# Get total dataset size
This notebook was used to see how big the projections, reconstructions and .zarr datasets were.
It's loosely based on what [we did for the acini project](https://github.com/habi/acinar-analysis/blob/master/DataSizeBragging.ipynb) with Johannes.

In [1]:
import platform
import glob
import os
import pandas
import matplotlib.pyplot as plt
import seaborn

In [2]:
def get_git_hash():
    '''
    Get the current git hash from the repository.
    Based on http://stackoverflow.com/a/949391/323100 and
    http://stackoverflow.com/a/18283905/323100
    '''
    from subprocess import Popen, PIPE
    import os
    gitprocess = Popen(['git',
                        '--git-dir',
                        os.path.join(os.getcwd(), '.git'),
                        'rev-parse',
                        '--short',
                        '--verify',
                        'HEAD'],
                       stdout=PIPE)
    (output, _) = gitprocess.communicate()
    return output.strip().decode("utf-8")

In [3]:
# Make directory for output
OutPutDir = os.path.join(os.getcwd(), 'Output', get_git_hash())
print('We are saving all the output to %s' % OutPutDir)
os.makedirs(OutPutDir, exist_ok=True)

We are saving all the output to /home/habi/P/Documents/AcinarSize_Johannes/Output/1eeb872


In [4]:
# Different locations if running either on Linux or Windows
FastSSD = False
# to speed things up significantly
if 'Linux' in platform.system():
    if FastSSD:
        BasePath = os.path.join(os.sep, 'media', 'habi', 'Fast_SSD')
    else:
        BasePath = os.path.join(os.sep, 'home', 'habi', '1272')
else:
    if FastSSD:
        BasePath = os.path.join('F:\\')
    else:
        if 'anaklin' in platform.node():
            BasePath = os.path.join('S:\\')
        else:
            BasePath = os.path.join('D:\\Results')
Root = os.path.join(BasePath, 'ZMK')
print('We are loading all the data from %s' % Root)

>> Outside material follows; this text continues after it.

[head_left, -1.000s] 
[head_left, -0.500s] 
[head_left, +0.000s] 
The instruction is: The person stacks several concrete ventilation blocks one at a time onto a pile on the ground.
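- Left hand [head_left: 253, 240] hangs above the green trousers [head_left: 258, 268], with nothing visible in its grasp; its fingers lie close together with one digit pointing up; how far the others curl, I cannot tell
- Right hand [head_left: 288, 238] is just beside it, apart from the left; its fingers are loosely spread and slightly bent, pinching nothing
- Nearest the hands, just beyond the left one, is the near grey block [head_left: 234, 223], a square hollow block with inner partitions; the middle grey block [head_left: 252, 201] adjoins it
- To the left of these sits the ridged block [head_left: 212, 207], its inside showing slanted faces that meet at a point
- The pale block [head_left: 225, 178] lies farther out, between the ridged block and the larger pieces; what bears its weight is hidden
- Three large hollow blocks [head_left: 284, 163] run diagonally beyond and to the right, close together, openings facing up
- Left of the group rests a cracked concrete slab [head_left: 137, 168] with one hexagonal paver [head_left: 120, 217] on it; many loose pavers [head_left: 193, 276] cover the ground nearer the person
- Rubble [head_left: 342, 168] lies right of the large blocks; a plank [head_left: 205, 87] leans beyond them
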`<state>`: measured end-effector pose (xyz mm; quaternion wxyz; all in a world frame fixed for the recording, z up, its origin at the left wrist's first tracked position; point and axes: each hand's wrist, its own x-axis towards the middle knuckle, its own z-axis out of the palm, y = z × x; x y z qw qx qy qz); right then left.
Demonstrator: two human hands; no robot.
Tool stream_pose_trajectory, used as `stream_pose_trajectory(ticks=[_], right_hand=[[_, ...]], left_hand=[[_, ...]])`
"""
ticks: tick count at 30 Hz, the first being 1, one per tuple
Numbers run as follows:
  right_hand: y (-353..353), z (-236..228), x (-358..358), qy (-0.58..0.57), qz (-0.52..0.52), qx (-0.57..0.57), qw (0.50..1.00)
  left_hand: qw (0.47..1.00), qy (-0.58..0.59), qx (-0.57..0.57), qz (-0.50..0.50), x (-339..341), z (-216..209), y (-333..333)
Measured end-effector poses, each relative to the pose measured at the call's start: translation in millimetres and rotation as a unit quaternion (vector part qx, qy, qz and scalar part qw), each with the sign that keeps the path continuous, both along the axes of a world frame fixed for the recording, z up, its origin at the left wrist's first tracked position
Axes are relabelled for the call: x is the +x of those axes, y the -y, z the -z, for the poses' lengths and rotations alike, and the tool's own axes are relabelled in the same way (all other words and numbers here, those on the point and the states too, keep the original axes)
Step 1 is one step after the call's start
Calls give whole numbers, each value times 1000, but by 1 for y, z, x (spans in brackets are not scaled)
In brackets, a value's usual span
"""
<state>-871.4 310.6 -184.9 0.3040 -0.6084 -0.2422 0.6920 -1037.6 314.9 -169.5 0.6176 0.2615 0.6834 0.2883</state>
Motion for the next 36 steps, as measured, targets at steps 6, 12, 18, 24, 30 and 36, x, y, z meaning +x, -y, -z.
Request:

We are loading all the data from /home/habi/1272/ZMK


In [5]:
# Make us a dataframe for saving all that we need
Data = pandas.DataFrame()

In [6]:
# Look only for folders: https://stackoverflow.com/a/38216530
Data['Folder'] = glob.glob(os.path.join(Root, 'ToothBattallion', '*' + os.path.sep))

In [7]:
print('We found %s tooth folders in %s' % (len(Data), Root))

We found 104 tooth folders in /home/habi/1272/ZMK


In [8]:
# We could do it in a list comprehension, but then it fails if we're still scanning a tooth
# Data['LogFile'] = [sorted(glob.glob(os.path.join(f, '*.log')))[0] for f in Data['Folder']]
for c, row in Data.iterrows():
    try:
        Data.at[c, 'LogFile'] = sorted(glob.glob(os.path.join(row['Folder'], '*.log')))[0]
    except IndexError:
        print('No logfile found in %s, removing the folder temporarily' % row.Folder)
        Data.at[c, 'LogFile'] = 'scanning'
Data = Data[Data['LogFile'] != 'scanning']
Data.reset_index(drop=True, inplace=True)
print('We have %s tooth folders to work with' % (len(Data)))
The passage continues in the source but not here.